*** Information supplied ***
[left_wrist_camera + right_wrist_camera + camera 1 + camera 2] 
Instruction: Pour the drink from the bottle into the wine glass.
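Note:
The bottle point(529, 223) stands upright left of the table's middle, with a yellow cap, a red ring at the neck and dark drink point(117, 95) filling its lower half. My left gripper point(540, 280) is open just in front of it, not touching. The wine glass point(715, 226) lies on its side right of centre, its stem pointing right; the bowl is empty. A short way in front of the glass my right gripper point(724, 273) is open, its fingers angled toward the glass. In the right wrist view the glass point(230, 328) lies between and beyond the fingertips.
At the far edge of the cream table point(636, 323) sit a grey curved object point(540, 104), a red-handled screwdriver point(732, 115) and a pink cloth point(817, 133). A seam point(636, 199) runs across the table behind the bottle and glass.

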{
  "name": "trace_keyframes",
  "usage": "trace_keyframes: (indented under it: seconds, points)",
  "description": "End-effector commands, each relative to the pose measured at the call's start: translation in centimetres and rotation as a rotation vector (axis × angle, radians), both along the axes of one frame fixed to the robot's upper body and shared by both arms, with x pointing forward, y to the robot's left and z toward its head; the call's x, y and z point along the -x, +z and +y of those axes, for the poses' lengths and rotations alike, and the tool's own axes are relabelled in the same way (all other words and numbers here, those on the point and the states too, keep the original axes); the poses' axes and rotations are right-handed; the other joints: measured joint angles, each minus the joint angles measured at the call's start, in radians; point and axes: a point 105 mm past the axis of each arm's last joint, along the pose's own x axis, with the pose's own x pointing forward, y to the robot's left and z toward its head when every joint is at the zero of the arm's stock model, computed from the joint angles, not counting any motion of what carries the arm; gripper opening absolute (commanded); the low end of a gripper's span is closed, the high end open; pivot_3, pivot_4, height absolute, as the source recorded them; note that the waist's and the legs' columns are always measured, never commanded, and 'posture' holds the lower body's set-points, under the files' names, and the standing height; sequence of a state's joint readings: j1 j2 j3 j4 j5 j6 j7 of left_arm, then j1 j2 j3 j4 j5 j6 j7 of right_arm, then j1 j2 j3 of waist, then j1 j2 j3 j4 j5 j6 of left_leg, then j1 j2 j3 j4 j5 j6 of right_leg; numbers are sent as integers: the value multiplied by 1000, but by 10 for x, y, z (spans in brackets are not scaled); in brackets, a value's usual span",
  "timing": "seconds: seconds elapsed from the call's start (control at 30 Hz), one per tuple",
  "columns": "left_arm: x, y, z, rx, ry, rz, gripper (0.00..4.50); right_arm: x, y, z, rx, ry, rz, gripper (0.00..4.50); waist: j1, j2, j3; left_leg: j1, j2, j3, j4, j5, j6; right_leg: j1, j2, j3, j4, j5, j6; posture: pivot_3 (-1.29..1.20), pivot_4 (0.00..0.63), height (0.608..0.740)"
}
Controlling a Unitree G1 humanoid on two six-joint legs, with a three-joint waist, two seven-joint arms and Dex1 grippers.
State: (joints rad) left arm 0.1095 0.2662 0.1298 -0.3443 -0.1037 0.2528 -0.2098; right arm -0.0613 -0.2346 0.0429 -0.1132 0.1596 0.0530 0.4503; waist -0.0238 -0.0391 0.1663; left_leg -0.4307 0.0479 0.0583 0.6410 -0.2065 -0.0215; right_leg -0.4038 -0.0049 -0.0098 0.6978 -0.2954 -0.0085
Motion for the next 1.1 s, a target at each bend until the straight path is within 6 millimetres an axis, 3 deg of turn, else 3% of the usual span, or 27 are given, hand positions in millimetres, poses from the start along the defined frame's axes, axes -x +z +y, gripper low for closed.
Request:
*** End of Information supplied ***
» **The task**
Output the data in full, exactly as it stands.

» **Finished task**
[left_wrist_camera + right_wrist_camera + camera 1 + camera 2] 
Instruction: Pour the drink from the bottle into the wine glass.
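Note:
The bottle point(529, 223) stands upright left of the table's middle, with a yellow cap, a red ring at the neck and dark drink point(117, 95) filling its lower half. My left gripper point(540, 280) is open just in front of it, not touching. The wine glass point(715, 226) lies on its side right of centre, its stem pointing right; the bowl is empty. A short way in front of the glass my right gripper point(724, 273) is open, its fingers angled toward the glass. In the right wrist view the glass point(230, 328) lies between and beyond the fingertips.
At the far edge of the cream table point(636, 323) sit a grey curved object point(540, 104), a red-handled screwdriver point(732, 115) and a pink cloth point(817, 133). A seam point(636, 199) runs across the table behind the bottle and glass.
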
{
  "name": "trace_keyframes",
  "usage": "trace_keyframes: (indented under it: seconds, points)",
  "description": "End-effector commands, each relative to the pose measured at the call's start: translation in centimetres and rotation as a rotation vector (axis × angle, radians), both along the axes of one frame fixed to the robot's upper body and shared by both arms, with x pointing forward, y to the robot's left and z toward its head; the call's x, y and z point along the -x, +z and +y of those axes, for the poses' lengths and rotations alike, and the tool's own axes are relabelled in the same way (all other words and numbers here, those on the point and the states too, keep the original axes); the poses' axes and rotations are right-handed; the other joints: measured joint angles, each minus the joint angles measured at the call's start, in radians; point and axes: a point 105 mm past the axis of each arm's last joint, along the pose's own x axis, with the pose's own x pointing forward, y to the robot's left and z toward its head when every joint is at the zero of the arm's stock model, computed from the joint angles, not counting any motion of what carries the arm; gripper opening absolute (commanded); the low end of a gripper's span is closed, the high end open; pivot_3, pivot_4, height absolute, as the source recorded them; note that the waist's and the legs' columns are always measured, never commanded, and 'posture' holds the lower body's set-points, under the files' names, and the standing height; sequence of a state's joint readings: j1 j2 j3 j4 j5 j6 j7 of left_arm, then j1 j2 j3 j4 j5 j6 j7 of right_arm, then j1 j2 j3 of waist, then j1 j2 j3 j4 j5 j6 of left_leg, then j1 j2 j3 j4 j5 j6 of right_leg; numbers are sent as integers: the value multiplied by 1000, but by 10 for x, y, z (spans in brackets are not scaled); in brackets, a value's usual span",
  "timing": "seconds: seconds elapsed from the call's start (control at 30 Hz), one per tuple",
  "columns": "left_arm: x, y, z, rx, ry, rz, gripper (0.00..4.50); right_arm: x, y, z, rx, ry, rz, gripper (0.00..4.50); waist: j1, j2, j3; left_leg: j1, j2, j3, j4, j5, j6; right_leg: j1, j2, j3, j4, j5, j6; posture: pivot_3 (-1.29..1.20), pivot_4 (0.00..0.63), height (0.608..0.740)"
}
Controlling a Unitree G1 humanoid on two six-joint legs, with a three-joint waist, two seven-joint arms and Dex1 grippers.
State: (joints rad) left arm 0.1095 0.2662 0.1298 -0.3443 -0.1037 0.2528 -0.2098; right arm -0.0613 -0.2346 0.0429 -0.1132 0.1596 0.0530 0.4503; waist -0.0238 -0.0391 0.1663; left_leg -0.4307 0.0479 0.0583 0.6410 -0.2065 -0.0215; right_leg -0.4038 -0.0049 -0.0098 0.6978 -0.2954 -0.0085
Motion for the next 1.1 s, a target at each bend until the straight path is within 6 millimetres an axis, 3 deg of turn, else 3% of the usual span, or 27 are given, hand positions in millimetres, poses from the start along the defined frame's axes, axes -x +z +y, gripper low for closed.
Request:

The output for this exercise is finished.